MPE consegue restabelecer decisão para exclusão de PM da corporação
PM foi acusado de crime de tortura por espancar vítima em delegacia Cotidiano 06/11/2014 16h00O Ministério Público do Estado de Sergipe obteve mais um êxito no Superior Tribunal de Justiça, em sede de Recurso Especial manejado pelo Procurador-Geral de Justiça, Orlando Rochadel Moreira, que mantém a decisão de exclusão de um policial militar da Corporação Militar de Sergipe.

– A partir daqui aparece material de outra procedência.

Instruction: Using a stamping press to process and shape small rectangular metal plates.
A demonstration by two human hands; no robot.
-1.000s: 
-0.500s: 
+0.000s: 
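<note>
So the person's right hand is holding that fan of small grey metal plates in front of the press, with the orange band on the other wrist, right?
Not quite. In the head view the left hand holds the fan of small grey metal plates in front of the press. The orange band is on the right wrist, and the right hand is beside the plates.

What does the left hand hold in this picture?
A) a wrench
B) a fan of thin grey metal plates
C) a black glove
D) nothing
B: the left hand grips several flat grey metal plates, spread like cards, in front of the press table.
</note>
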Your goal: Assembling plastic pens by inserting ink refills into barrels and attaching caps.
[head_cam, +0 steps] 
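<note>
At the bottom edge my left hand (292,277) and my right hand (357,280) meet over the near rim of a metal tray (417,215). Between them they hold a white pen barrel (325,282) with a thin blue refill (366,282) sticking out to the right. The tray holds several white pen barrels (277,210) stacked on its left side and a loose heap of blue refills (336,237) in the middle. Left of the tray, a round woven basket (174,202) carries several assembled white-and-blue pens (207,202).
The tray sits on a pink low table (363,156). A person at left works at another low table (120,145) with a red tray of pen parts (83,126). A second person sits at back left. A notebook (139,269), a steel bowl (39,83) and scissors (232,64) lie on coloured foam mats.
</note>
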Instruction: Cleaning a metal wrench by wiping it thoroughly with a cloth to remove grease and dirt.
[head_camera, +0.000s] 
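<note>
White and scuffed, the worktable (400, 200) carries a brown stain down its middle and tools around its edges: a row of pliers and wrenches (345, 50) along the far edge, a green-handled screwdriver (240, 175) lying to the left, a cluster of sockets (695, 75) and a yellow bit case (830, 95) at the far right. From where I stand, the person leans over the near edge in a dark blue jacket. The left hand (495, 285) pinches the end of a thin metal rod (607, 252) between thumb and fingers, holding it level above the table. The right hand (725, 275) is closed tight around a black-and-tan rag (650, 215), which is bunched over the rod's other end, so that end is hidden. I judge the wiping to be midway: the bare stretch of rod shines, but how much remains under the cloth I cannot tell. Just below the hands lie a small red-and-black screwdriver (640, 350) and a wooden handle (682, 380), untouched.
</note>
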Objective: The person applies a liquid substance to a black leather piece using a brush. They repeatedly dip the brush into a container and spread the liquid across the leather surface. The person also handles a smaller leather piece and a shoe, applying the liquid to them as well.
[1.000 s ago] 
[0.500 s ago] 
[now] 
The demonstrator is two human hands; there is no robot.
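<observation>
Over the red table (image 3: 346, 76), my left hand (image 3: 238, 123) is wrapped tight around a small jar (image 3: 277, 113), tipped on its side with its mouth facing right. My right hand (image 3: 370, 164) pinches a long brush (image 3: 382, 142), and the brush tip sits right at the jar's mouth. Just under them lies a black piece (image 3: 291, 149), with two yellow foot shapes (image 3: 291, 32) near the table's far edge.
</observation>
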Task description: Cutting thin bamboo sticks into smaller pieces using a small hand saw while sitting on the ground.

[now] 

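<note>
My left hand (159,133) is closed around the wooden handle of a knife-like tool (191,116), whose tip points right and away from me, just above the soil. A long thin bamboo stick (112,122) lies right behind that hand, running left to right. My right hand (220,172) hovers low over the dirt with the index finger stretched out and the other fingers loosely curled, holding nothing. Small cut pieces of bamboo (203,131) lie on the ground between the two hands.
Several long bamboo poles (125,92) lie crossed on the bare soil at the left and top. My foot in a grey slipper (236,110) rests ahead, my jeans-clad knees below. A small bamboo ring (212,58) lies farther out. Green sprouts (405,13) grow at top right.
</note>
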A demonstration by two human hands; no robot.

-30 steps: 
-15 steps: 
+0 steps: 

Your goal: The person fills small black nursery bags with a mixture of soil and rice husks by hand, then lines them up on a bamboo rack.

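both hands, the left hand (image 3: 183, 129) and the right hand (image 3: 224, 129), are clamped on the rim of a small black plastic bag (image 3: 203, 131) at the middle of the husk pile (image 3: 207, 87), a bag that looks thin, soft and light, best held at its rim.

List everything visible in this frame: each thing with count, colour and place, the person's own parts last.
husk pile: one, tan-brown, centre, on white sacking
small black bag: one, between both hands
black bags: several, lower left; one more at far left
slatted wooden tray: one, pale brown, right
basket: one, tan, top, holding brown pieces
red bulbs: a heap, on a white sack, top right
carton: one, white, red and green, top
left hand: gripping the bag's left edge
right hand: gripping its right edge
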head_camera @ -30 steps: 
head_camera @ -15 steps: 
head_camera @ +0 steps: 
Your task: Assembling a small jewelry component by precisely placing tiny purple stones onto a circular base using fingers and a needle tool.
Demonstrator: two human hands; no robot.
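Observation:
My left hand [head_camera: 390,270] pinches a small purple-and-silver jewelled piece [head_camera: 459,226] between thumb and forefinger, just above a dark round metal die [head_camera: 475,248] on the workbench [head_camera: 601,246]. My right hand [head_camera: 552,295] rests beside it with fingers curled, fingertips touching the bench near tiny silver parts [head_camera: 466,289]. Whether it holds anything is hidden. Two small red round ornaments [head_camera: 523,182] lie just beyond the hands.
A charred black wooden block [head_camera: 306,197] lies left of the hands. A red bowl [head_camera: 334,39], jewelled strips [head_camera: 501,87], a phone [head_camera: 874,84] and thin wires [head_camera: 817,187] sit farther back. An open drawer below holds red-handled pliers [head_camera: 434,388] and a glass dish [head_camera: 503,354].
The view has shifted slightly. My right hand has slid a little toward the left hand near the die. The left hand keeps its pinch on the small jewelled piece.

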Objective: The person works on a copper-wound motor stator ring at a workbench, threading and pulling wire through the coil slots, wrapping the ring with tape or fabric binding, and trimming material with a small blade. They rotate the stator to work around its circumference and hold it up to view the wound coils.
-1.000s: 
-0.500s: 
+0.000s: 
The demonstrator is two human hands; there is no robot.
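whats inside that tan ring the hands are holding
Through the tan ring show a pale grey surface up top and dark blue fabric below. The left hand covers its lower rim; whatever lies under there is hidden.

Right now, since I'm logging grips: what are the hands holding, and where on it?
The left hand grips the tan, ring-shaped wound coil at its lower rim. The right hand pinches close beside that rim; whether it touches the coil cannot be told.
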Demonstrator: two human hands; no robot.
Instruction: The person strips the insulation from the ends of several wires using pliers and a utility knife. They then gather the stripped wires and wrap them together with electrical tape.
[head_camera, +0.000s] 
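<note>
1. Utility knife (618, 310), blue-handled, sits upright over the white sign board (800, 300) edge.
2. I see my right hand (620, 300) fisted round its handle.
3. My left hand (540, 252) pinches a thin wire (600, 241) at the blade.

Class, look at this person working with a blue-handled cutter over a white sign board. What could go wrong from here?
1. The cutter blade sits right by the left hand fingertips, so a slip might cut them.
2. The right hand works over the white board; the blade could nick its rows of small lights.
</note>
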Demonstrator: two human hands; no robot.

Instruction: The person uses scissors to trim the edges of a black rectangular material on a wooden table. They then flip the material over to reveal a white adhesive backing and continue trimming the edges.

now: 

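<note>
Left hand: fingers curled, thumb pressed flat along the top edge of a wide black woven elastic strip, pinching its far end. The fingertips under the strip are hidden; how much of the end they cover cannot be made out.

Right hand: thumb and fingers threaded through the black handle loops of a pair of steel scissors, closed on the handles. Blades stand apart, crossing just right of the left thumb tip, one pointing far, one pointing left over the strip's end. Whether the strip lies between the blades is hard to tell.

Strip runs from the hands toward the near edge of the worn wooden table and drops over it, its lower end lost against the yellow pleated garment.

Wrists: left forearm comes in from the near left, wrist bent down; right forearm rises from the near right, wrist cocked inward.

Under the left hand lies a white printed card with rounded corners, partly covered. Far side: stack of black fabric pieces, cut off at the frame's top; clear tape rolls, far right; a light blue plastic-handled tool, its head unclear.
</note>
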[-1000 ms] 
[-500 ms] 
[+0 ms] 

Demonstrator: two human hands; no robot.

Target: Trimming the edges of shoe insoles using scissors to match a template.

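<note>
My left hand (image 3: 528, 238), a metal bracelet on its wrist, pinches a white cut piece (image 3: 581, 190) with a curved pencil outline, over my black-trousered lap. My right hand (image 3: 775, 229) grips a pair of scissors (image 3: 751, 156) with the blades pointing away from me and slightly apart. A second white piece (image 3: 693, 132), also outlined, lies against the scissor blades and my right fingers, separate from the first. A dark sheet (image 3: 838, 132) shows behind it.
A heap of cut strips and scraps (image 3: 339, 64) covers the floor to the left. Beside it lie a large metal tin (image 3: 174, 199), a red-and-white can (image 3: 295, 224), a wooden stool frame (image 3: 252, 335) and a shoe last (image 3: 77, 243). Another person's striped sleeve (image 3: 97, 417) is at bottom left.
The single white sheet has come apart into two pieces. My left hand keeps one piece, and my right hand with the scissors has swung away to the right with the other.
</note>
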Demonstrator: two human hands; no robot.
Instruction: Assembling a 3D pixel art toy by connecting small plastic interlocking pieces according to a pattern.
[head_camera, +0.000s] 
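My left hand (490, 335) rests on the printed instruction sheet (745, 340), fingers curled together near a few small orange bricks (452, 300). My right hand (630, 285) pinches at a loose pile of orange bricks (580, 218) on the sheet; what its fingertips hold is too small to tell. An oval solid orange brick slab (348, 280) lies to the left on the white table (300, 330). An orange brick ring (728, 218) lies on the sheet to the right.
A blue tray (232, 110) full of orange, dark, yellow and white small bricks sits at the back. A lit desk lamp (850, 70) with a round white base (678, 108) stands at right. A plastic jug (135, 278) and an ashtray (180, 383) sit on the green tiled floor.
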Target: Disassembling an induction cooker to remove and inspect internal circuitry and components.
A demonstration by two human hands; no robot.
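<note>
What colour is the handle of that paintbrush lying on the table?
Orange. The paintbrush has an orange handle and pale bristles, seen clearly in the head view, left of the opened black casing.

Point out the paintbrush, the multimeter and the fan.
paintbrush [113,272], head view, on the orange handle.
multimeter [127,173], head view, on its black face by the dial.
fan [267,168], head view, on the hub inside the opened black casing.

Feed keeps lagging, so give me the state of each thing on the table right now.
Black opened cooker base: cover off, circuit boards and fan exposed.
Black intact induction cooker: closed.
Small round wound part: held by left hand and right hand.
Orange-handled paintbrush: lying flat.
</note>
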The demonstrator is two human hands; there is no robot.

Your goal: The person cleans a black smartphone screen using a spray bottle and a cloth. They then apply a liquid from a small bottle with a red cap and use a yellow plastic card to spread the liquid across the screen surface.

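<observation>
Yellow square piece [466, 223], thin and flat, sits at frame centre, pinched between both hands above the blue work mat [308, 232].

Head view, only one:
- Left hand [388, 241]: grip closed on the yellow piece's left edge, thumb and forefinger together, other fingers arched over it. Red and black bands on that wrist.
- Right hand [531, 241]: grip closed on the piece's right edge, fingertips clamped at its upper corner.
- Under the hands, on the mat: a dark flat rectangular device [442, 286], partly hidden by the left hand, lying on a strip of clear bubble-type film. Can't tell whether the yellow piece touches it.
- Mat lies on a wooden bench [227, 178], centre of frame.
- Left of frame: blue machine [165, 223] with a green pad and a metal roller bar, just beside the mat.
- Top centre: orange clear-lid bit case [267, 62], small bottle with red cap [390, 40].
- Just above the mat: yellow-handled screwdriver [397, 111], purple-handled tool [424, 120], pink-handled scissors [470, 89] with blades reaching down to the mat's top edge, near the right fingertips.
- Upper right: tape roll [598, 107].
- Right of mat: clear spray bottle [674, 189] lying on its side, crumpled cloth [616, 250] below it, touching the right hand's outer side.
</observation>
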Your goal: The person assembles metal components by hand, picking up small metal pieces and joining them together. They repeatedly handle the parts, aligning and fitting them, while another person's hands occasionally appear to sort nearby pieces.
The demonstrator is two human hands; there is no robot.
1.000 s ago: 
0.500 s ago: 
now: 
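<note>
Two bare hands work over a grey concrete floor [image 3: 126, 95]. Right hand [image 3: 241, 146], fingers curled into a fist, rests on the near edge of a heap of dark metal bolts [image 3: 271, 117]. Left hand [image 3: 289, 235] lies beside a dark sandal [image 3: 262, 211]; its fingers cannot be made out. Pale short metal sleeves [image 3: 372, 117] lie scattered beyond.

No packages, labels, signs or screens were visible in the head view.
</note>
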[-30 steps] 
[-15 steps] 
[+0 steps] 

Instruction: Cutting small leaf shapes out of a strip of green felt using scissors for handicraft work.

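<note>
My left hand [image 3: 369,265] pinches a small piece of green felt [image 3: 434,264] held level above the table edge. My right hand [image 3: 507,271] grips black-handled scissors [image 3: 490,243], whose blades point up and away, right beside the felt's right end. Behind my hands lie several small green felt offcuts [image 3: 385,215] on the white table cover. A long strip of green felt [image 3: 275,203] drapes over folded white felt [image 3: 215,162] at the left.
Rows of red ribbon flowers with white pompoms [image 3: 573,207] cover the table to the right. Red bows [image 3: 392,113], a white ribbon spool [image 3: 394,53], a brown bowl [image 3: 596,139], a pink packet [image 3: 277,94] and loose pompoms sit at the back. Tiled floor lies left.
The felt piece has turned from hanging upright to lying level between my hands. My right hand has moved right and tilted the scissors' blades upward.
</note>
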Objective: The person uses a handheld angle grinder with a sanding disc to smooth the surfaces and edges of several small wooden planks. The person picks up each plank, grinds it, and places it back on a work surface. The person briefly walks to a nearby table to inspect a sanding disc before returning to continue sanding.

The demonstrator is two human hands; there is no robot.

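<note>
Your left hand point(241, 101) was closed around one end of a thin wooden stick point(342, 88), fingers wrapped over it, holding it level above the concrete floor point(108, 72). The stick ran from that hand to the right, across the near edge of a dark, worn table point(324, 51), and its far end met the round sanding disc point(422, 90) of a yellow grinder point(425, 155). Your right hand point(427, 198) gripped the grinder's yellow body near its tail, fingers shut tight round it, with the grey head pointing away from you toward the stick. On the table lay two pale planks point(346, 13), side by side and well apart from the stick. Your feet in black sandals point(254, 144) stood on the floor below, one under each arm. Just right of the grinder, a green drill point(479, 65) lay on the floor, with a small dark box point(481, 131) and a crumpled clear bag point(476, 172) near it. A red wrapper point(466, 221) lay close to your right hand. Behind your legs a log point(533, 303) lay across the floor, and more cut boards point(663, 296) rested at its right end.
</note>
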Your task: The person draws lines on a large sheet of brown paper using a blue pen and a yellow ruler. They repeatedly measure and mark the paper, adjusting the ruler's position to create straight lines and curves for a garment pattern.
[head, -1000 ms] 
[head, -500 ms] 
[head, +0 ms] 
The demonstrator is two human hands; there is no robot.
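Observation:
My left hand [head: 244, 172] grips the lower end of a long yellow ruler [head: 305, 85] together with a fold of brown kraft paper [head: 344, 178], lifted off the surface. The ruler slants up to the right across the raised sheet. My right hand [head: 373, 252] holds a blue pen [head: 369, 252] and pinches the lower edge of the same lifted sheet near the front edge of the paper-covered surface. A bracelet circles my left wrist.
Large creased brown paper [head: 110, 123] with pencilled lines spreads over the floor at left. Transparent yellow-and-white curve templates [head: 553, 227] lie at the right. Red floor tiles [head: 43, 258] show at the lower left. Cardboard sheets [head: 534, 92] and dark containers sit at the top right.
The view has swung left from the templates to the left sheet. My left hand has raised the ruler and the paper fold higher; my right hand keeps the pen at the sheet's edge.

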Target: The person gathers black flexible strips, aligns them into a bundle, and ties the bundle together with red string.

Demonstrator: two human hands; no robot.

O policial militar do Estado de Sergipe J.D.D.S foi denunciado e condenado pela prática de crime inserido na Lei de Tortura, em razão ter espancado a vítima dentro da Delegacia do Município de Divina Pastora. Na sentença condenatória, a juíza determinou a perda do cargo de policial militar. Após recurso interposto pelo acusado, o Tribunal de Justiça sergipano reformou a decisão, para excluir da condenação, a perda do cargo público.
Inconformado com a decisão do Tribunal Local, o Procurador-Geral de Justiça, Orlando Rochadel Moreira, após análise da Coordenadoria Recursal e amparado na legislação regente, interpôs Recurso Especial (REsp) a fim de que fosse reestabelecida a exclusão do acusado das fileiras.
Remetido o feito para apreciação pelo Superior Tribunal de Justiça (REsp nº 1.462.180-SE), o Ministro Relator Moura Ribeiro foi peremptório ao referendar a tese ministerial, assinalando que: “(…) Nos termos da jurisprudência das Cortes Superiores, a perda do cargo público traduz-se em mero efeito automático da sentença condenatória penal, quando se tratar de crime de tortura, pois cuida-se de efeito extrapenal cumulativo, genérico, automático e obrigatório da condenação, conforme disposto no § 5º, do art. 1º, da Lei n.º 9.455/97 (...)”.
Segundo o Coordenador Recursal, Paulo José Francisco Alves Filho, em relação à tese encampada pelo Ministério Publico Estadual, diversos Recursos Especiais já foram interpostos pelo Procurador-Geral de Justiça, Orlando Rochadel Moreira, haja vista que, por determinação legal, a perda do cargo público é efeito automático da condenação nos crimes de tortura.